Customers should not pay for approaches that do not deliver clear net benefits. DNSPs are bound by regulations to consider the long-term interests of consumers and, viewed through this lens, a rapid move to distribution level markets is not warranted.
DNSPs do need to understand their constraints, the technical requirements of the services to relieve those constraints and the ability to signal their requirements to providers. In other jurisdictions, the ability to signal and use requirements is being undertaken by a mix of parties, including innovative new businesses and retailers.
It is important AEMO continues to optimise and dispatch at the transmission level. At the distribution level, DNSPs will work with aggregators and new third parties to facilitate the development of local constraint platforms – indeed these platforms are already under development. In the future, there may be many parties who can deliver services to manage local constraints.

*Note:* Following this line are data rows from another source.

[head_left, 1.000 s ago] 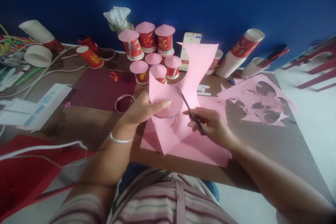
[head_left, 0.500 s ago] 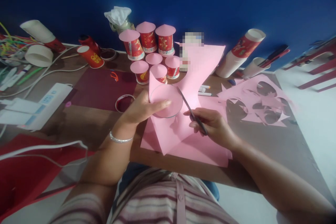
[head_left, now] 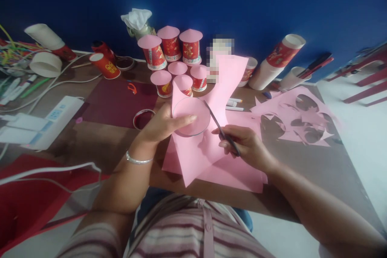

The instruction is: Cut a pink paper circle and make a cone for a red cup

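The brown wooden desk (head_left: pixel 302 169) stretches under and around both my hands. Below my fingers, a flat pink paper sheet (head_left: pixel 238 177) lies near the front edge. Above it is the curling pink sheet (head_left: pixel 208 141), bearing a round shape with a dark outline: my left fingers (head_left: pixel 184 122) pinch this sheet, thumb pressed on the circle, the rest hidden behind the paper. Well to the right of my right fingers (head_left: pixel 232 130) lies a pink paper sheet full of holes (head_left: pixel 292 96). Left of my left fingers is a flat maroon sheet (head_left: pixel 111 105), and farther left a white and blue power strip (head_left: pixel 50 125). Beyond my right fingers leans a tall stack of white and red paper cups (head_left: pixel 273 64). Past my left fingers, seven pink paper cones cap red patterned paper cups (head_left: pixel 191 50). My right fingers are closed around the handles of dark metal scissors (head_left: pixel 219 127), whose tip points to the upper right rim of the circle. A thin whitish ring (head_left: pixel 144 110) sits just beside my left fingers, with a small orange piece (head_left: pixel 132 88) farther off.
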`<state>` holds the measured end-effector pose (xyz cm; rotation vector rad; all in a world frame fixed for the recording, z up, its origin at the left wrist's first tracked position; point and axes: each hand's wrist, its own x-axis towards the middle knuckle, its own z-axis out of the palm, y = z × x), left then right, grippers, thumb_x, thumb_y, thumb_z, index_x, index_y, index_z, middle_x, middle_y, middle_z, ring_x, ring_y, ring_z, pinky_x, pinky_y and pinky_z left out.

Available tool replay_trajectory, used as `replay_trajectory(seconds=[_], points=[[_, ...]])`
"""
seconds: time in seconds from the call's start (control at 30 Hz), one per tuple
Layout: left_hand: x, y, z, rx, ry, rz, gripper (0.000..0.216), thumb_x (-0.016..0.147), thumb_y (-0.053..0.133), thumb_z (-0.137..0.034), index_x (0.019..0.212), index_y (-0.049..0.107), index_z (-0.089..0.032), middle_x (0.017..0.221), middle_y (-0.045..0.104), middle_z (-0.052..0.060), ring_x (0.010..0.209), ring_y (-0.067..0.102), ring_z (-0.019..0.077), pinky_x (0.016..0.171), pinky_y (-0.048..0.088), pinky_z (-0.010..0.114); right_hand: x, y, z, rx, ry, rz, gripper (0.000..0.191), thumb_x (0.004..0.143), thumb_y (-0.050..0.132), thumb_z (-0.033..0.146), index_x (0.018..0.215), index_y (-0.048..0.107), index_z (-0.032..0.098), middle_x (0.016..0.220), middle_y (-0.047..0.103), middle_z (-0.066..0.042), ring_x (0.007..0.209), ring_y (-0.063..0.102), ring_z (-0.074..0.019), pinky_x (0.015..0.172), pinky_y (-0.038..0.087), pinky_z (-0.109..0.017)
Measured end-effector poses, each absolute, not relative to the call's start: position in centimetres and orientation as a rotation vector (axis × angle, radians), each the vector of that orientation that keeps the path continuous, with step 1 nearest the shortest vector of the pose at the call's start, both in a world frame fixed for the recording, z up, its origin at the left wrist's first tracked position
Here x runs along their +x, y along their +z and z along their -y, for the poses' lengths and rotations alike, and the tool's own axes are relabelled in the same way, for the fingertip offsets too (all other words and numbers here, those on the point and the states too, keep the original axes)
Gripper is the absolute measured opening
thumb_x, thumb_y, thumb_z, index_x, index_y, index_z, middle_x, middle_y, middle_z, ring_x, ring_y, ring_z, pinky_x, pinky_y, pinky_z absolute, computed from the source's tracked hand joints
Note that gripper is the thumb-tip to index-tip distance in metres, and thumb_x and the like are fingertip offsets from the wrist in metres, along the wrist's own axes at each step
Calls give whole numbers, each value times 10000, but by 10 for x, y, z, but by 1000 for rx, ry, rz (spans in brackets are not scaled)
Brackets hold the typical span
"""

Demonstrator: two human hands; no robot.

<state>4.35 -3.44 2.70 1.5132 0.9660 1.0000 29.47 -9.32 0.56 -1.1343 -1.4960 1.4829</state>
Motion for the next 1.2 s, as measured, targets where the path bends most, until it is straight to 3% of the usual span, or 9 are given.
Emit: replay_trajectory(seconds=[0.3, 0.9, 1.07, 1.2], points=[[47, 33, 33, 1440, 1051, -1025, 353, 835, 833, -445, 1050, 796, -166, 1093, 821, 88, 1141, 743, 305, 978, 624, 362, 295, 5, 92, -1125, 1493, 1497, 436, 851, 849, 500, 1100, 817, 143, 791, 658, -23, 546, 564, -77, 443, 477, -215], [45, 41, 35, 1442, 1076, -1144, 287, 806, 844, -430, 903, 778, -169, 982, 817, 79, 1141, 739, 317, 978, 629, 370, 295, 5, 91, -1132, 1496, 1511, 404, 837, 865, 472, 1065, 812, 142, 767, 673, -18, 536, 564, -76, 426, 451, -204], [45, 44, 36, 1473, 1036, -1104, 263, 819, 835, -383, 974, 790, -176, 1002, 816, 64, 1101, 747, 300, 986, 627, 364, 295, 3, 90, -1114, 1497, 1535, 403, 838, 861, 457, 1093, 813, 148, 792, 698, -34, 565, 599, -92, 440, 457, -208], [44, 44, 35, 1478, 1027, -1079, 316, 769, 878, -386, 1010, 791, -200, 1021, 818, 61, 1188, 718, 330, 1025, 617, 378, 296, 1, 90, -1106, 1495, 1548, 386, 843, 859, 428, 1101, 811, 146, 781, 700, -32, 575, 603, -96, 454, 465, -207]])
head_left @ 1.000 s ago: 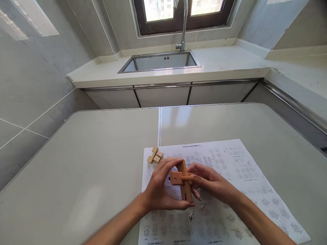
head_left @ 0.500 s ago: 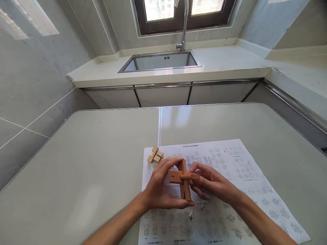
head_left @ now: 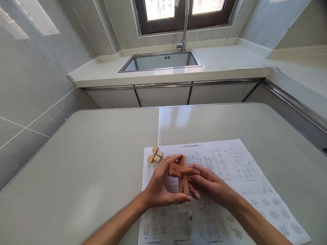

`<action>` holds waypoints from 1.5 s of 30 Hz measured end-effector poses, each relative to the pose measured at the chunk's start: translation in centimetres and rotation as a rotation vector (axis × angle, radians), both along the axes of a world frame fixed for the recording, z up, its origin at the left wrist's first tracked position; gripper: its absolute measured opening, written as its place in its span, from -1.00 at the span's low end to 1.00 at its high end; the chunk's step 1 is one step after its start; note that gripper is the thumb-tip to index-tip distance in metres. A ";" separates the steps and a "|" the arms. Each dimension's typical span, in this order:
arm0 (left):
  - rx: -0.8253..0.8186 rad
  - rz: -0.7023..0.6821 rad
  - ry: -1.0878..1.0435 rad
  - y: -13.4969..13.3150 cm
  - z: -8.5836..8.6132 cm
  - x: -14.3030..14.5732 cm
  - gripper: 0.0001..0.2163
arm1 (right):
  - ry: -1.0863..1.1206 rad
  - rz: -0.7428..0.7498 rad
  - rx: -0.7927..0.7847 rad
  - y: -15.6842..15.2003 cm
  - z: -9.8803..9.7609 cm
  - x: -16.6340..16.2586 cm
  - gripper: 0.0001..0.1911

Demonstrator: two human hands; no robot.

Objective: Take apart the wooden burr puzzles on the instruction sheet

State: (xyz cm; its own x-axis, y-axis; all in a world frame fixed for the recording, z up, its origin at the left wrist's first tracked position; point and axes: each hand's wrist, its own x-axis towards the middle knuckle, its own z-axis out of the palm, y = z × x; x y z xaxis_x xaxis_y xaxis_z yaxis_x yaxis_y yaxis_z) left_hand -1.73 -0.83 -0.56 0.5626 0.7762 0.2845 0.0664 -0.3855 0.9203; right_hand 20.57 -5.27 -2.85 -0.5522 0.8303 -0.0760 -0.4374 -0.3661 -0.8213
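"State of hands?"
"Left hand (head_left: 160, 185), curved wide, clamped the blocks (head_left: 182, 173) end to end above the sheet (head_left: 224, 162). Right hand (head_left: 214, 183) curled at their side; whether it gripped, I couldn't tell."
"Risk?"
"Judged: a slack left thumb could have dropped them."

Over by the sink (head_left: 160, 69), my landmark here, a tall chrome faucet (head_left: 185, 30) rises from the pale counter (head_left: 230, 56) just behind it. Above and beyond the sink, daylight glares through a dark-framed window (head_left: 206, 19). Grey cabinet fronts (head_left: 163, 95) run below it; nearer me than the sink spreads a glossy, pale table (head_left: 114, 136), seamed lengthwise. Left of the sink, the grey tiled wall (head_left: 38, 75) catches bright reflections.
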 end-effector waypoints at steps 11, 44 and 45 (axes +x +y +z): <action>-0.425 -0.110 -0.168 -1.7 -0.2 0.7 -0.01 | -0.071 -0.008 0.012 -0.1 0.7 -0.5 -0.69; -0.411 -0.244 -0.322 -0.8 -0.6 0.9 0.06 | -0.023 0.024 0.000 -0.3 -0.2 -0.9 -0.64; -0.418 -0.227 -0.322 -0.8 -0.7 0.9 0.06 | -0.023 0.017 -0.002 -0.2 -0.1 -0.9 -0.65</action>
State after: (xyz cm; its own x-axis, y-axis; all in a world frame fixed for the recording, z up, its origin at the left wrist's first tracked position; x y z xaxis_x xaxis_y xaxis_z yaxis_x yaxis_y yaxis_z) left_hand -0.84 -1.63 -1.30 0.6641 0.7294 0.1640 -0.2843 0.0435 0.9577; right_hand 19.67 -5.52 -2.96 -0.5643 0.8206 -0.0905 -0.4118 -0.3748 -0.8307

It is critical that we urgently progress the ‘least regrets’ actions first recommended the Interim OpEN report and re-emphasised in the recent OpEN paper. Top of that list is investing in visibility and monitoring. These key enablers can be delivered in a proportionate and scalable manner and are not dependent on the existence of distribution markets.
It’s important we take an approach that minimises the risk to customers of investing in functionalities that may not deliver overall net benefits. That must be a key consideration as we transition to a smarter energy system.